# taz.de -- Extrembergsteiger über Mount Everest: „Wir haben sehr viel riskiert“
       
       > Vor 60 Jahren gelang die Erstbesteigung des Mount Everest.
       > Extrembergsteiger Hans Kammerlander über seine Erfahrungen am höchsten
       > Berg der Welt.
       
 (IMG) Bild: Für Tausende mittlerweile kein Extrem mehr: Mount Everest.
       
       taz: Herr Kammerlander, der Everest ist inzwischen für zahlungskräftige
       Hobby-Bergsteiger zu einem begehrten Ziel geworden.
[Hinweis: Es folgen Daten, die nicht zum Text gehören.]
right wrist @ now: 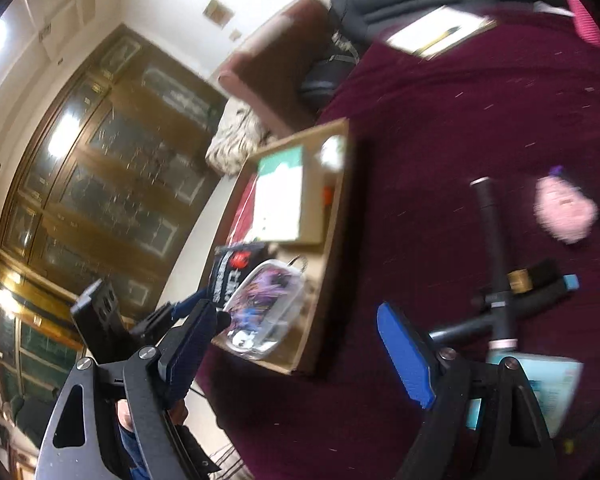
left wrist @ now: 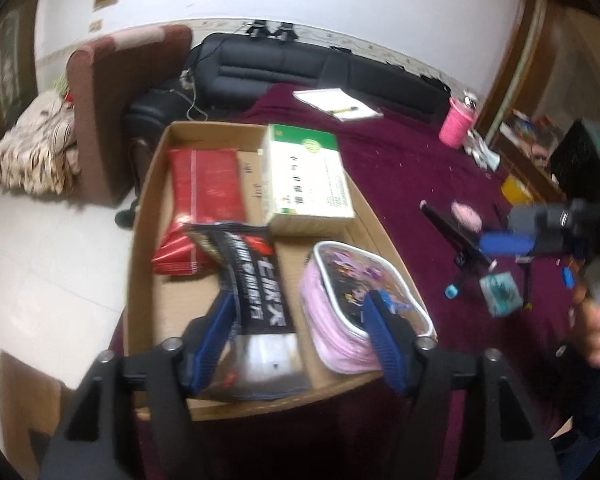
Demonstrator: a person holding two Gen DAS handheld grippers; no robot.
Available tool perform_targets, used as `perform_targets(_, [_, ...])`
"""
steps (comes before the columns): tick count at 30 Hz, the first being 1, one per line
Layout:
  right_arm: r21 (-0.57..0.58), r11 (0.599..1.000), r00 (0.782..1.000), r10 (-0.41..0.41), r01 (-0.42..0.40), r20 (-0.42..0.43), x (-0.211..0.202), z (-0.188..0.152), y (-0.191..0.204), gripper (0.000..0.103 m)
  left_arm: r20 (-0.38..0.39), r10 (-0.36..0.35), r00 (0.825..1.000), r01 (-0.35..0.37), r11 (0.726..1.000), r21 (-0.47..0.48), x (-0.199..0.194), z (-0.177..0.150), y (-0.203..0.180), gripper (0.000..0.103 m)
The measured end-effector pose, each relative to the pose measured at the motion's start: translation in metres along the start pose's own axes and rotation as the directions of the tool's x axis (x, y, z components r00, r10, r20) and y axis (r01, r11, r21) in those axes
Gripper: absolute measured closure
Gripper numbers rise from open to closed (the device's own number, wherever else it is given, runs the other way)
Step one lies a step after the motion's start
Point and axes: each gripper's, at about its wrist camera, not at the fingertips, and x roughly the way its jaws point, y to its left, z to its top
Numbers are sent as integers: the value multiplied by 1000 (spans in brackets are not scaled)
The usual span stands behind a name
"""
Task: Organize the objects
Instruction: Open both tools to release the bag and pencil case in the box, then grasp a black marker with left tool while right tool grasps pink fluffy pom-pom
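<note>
Box: We see a cardboard box (left wrist: pixel 148 216) on the dark red cloth (left wrist: pixel 400 168). It sits at the table's left edge.
Things in the box: A red packet (left wrist: pixel 204 192) lies at 11 o'clock. A green and white carton (left wrist: pixel 306 176) lies at 1 o'clock. A black snack bag (left wrist: pixel 256 292) lies at 6 o'clock. A pink pencil case (left wrist: pixel 340 320) lies at 5 o'clock, right by the box's near wall.
Our left gripper (left wrist: pixel 296 332): Its blue fingers (left wrist: pixel 212 336) are partly open. The black snack bag is between them. The left finger looks like it touches the bag's edge, but the right one is off it, over the pink pencil case. We think the bag is let go.
Our right gripper (right wrist: pixel 308 352): Its fingers are wide open and hold nothing. Only the red cloth is between them.
Still to tidy: A pink fuzzy thing (right wrist: pixel 564 212) sits at 2 o'clock from the right gripper. A small tripod (right wrist: pixel 496 280) stands close by. A teal box (right wrist: pixel 556 384) lies at 4 o'clock.
What could go wrong: The near wall of the box is low. If we lift the left gripper fast, a finger could hook the bag or the pencil case and drag it out. The right gripper could knock the tripod over when it goes for the pink thing, because they stand close.
</note>
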Motion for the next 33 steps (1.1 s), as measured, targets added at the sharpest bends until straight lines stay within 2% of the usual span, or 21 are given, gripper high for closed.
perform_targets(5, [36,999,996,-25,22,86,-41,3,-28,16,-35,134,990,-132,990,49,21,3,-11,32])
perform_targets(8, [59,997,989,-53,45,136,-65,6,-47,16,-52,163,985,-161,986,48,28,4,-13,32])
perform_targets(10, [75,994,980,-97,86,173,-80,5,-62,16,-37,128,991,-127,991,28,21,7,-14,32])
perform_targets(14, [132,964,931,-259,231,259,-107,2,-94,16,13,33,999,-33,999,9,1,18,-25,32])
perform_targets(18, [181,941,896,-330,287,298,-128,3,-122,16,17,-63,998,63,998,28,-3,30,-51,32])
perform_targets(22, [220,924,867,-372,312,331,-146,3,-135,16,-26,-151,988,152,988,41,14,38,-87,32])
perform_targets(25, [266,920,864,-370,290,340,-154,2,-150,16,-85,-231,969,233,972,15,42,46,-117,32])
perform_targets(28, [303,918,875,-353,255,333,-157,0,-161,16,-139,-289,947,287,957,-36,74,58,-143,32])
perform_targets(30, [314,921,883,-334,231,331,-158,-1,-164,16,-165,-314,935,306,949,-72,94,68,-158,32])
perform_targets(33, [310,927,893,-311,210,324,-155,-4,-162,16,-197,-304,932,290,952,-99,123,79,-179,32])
Kürzlich war ein
       Japaner im Alter von 80 Jahren auf dem 8.850 Meter hohen Gipfel. 
       
       Hans Kammerlander: Durch die kommerziellen Anbieter wurden einfach zu viele
       Bergsteiger zum Everest gelockt und man verspricht ihnen, der Berg wird
       präpariert mit Fixseilen, Leitern und Flaschensauerstoff-Depots.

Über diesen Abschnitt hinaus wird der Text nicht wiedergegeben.